Gather every line from the entries below that includes "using".

::: Exercise data :::

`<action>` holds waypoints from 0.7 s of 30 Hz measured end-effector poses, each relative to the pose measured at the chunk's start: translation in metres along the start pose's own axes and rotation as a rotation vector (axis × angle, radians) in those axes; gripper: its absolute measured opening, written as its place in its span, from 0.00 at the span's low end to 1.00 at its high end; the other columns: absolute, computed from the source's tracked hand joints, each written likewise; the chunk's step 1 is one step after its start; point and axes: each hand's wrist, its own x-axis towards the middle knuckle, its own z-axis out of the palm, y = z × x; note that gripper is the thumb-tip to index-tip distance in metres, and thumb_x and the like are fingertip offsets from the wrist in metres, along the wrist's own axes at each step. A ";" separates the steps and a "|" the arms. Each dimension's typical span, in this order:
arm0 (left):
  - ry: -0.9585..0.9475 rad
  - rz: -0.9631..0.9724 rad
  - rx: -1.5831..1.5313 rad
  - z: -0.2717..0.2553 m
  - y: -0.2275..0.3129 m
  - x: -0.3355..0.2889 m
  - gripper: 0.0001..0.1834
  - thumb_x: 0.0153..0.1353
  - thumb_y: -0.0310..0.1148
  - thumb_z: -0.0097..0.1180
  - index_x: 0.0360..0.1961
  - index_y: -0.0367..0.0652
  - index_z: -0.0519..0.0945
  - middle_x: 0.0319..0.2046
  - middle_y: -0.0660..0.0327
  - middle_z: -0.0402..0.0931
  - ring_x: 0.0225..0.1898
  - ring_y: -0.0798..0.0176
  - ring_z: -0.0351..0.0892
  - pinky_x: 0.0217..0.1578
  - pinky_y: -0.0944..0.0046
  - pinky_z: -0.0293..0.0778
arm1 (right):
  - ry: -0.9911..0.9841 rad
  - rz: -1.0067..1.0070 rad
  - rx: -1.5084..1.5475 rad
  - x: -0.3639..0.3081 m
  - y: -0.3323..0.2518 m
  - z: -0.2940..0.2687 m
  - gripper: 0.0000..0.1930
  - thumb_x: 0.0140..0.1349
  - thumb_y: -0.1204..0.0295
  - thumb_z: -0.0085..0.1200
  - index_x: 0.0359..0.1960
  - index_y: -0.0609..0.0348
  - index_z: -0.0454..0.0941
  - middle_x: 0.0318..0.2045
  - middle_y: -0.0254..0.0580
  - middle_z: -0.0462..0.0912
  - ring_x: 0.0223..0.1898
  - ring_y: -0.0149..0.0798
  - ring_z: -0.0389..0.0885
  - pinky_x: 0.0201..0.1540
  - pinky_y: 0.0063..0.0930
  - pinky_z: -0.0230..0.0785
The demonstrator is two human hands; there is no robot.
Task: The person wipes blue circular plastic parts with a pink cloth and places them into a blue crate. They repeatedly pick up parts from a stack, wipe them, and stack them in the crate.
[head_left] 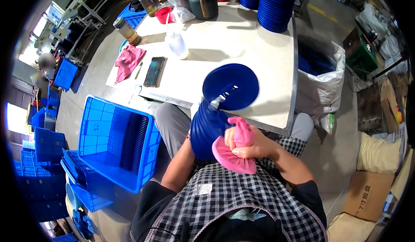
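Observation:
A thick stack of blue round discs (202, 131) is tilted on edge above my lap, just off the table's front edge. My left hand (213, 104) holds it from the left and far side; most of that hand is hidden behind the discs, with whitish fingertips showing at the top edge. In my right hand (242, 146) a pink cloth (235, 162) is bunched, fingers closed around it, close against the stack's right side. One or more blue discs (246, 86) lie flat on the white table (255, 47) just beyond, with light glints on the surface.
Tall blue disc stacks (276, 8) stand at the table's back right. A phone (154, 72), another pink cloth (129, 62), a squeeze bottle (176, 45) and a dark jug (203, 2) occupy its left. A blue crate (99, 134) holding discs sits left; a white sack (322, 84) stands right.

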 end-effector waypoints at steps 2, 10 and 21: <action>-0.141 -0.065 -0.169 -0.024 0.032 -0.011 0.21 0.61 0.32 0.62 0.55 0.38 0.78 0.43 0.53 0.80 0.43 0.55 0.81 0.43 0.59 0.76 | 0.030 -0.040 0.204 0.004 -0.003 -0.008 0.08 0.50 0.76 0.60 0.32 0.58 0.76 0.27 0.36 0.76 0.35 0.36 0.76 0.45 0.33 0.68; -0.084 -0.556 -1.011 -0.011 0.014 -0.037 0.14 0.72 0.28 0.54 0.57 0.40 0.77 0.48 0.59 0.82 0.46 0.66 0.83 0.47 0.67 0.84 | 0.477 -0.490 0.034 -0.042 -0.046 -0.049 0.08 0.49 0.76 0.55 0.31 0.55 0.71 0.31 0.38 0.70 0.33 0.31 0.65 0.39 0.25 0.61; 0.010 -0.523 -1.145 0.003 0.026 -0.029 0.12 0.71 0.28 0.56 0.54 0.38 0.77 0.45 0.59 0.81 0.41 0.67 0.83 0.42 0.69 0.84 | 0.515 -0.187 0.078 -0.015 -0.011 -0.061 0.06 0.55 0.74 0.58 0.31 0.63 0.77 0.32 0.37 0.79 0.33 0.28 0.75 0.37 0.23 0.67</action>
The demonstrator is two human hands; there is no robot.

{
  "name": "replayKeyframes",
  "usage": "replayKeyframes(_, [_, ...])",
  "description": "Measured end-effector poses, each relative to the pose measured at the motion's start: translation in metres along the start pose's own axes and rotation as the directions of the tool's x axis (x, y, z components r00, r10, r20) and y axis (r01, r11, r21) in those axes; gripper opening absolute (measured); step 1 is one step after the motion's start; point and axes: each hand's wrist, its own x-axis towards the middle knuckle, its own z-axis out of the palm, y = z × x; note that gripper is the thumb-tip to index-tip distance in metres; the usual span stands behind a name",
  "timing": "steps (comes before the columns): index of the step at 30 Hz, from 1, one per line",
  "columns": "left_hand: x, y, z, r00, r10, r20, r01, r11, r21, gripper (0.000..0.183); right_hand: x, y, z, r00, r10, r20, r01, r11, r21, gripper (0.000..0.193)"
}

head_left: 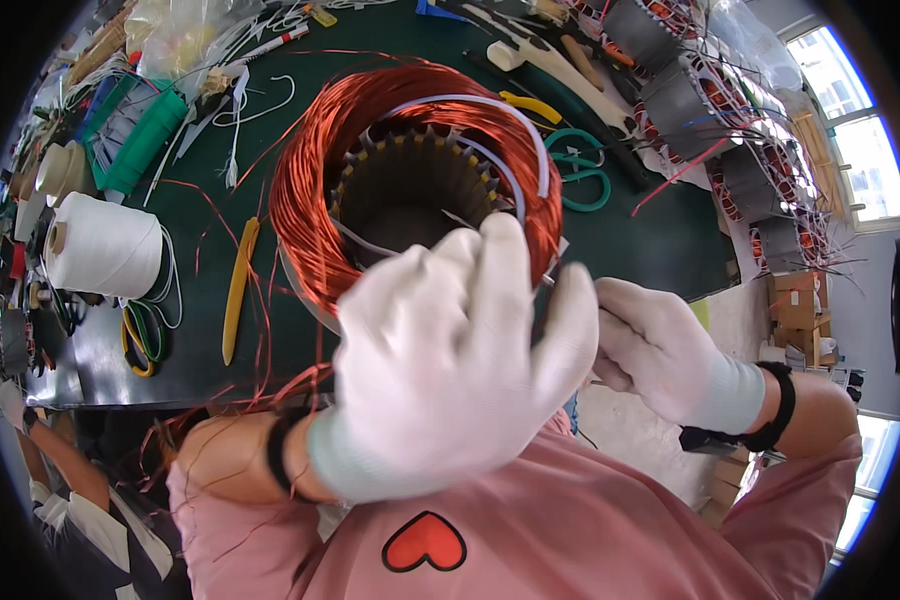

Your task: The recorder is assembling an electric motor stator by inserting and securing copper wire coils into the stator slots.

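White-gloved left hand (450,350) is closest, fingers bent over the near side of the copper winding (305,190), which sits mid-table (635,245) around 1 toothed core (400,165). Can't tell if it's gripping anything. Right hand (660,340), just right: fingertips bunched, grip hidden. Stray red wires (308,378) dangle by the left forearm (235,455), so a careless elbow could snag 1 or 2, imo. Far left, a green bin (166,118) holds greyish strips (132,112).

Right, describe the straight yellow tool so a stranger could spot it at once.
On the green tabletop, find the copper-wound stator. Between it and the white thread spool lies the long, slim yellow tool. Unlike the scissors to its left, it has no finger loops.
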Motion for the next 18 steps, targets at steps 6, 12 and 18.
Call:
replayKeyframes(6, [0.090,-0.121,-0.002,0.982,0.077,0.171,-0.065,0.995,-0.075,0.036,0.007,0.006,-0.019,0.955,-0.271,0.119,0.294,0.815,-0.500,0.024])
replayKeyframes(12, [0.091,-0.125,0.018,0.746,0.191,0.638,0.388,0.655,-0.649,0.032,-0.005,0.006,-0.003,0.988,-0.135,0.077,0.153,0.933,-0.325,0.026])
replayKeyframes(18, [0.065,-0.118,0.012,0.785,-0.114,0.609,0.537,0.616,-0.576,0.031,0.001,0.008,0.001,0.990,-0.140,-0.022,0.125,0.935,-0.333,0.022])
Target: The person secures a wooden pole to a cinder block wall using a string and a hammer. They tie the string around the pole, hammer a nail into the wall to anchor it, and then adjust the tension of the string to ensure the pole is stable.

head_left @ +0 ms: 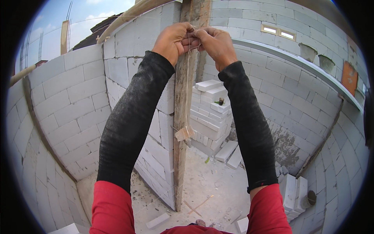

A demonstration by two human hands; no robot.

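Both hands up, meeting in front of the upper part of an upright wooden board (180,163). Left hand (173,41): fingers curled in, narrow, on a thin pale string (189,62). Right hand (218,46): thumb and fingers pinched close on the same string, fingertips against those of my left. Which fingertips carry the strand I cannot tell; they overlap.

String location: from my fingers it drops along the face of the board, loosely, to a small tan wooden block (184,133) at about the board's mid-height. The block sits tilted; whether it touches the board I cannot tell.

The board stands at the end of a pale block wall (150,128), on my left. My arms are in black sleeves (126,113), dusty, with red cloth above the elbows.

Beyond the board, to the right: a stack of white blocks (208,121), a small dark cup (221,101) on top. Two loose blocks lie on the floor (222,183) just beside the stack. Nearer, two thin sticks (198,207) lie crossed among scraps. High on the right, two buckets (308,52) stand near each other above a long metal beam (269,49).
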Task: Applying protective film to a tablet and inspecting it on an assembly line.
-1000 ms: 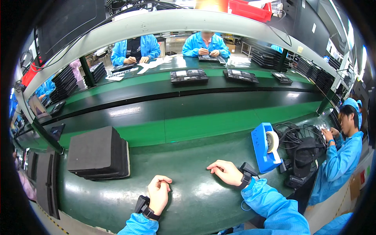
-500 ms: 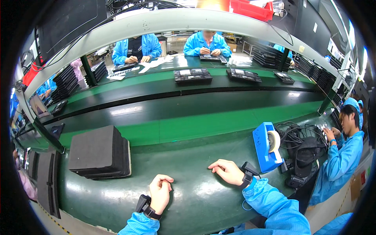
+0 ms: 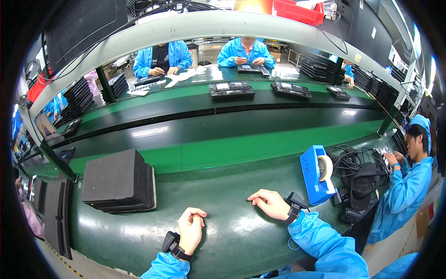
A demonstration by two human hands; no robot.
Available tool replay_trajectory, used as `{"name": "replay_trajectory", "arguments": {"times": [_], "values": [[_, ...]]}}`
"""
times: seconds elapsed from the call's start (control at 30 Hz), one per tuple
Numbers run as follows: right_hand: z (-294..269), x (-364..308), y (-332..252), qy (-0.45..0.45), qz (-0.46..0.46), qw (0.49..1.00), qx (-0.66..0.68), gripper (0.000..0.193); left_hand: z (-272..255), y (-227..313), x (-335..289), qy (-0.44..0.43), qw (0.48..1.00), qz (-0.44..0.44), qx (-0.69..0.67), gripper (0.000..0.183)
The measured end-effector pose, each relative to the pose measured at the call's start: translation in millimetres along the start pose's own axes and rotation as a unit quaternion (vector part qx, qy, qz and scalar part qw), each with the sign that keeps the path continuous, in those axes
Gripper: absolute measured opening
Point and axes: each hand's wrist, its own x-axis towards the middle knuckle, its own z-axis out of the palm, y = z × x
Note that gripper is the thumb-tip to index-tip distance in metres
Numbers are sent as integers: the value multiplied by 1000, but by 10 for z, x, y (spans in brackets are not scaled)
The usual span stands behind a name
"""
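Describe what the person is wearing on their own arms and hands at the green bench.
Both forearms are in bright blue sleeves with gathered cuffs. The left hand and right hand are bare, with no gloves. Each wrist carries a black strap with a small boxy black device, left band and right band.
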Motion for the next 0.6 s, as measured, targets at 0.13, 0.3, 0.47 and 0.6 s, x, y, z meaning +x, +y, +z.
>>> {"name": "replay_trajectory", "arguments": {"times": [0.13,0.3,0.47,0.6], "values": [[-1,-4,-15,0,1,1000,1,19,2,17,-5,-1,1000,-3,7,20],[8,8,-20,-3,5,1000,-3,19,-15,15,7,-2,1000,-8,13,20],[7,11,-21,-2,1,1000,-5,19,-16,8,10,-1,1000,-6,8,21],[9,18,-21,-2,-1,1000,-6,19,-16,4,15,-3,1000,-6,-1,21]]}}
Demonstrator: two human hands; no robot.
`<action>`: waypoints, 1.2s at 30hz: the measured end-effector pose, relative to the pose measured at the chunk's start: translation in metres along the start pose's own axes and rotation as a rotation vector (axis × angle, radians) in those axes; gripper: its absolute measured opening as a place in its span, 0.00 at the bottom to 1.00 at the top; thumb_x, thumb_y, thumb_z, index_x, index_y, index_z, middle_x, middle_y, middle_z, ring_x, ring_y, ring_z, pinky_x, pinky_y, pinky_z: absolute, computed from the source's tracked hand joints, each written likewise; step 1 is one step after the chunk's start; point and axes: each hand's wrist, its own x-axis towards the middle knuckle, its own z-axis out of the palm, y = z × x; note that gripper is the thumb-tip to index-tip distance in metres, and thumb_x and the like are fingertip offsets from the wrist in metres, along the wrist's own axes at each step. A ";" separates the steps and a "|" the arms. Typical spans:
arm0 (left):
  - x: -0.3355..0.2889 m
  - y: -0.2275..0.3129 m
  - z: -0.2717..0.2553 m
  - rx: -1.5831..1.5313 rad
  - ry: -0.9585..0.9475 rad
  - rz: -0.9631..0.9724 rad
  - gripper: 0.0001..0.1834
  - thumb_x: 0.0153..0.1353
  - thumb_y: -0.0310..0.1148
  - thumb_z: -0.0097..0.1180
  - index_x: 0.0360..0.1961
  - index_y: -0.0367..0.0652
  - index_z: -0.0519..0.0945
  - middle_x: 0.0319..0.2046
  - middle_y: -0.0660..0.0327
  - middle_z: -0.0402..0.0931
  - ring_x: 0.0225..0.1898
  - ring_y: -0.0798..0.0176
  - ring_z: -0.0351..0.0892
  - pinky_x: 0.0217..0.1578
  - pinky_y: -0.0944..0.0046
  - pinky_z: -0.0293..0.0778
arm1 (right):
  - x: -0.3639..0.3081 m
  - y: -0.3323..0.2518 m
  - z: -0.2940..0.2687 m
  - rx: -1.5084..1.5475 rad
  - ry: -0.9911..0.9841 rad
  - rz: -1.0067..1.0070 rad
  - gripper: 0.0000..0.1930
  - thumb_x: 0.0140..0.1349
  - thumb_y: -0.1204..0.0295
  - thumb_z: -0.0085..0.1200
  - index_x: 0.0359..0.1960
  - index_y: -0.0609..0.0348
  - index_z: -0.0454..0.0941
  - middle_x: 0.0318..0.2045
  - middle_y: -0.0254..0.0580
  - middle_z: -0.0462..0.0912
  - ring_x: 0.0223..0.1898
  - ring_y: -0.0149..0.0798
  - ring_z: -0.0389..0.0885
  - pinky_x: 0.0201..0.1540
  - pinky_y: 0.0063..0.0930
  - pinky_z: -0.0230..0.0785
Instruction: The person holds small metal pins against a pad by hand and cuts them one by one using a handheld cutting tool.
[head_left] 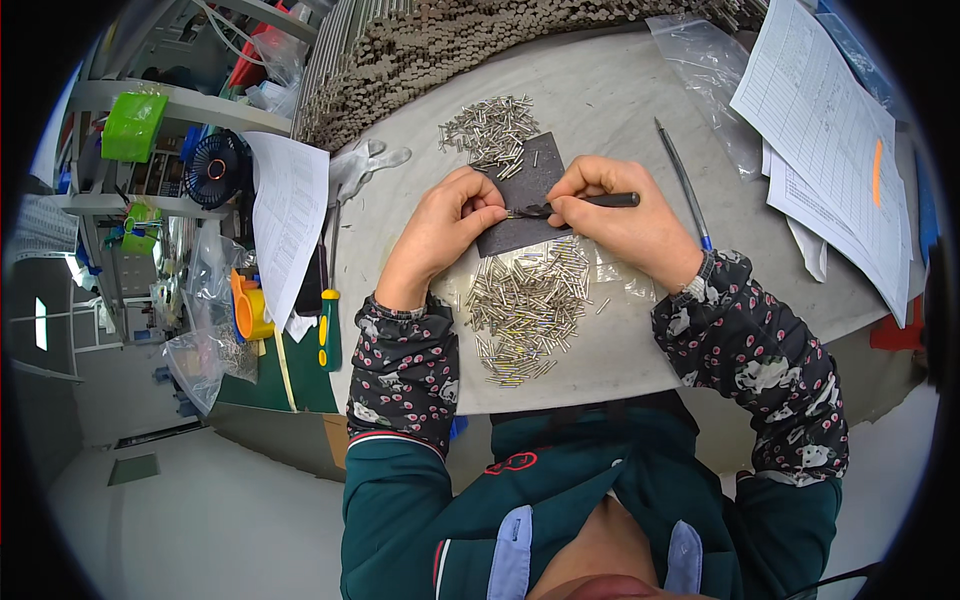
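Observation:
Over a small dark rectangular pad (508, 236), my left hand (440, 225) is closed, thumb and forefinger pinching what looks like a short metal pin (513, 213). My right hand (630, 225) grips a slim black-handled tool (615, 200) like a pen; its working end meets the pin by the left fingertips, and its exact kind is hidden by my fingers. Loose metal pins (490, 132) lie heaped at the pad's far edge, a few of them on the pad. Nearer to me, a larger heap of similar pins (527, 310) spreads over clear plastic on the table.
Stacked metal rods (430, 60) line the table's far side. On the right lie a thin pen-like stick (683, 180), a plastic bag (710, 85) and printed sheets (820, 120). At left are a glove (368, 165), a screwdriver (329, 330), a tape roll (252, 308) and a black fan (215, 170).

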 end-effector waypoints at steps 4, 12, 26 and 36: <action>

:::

■ **Answer to this task**:
Target: The person secures a wooden pole to a cinder block wall using a string and a hammer. They tie the string around the pole, hammer a nail into the wall to anchor it, and then adjust the tension of the string to ensure the pole is stable.
Instruction: The person holds small metal pins against a pad by hand and cuts them one by one using a handheld cutting tool.

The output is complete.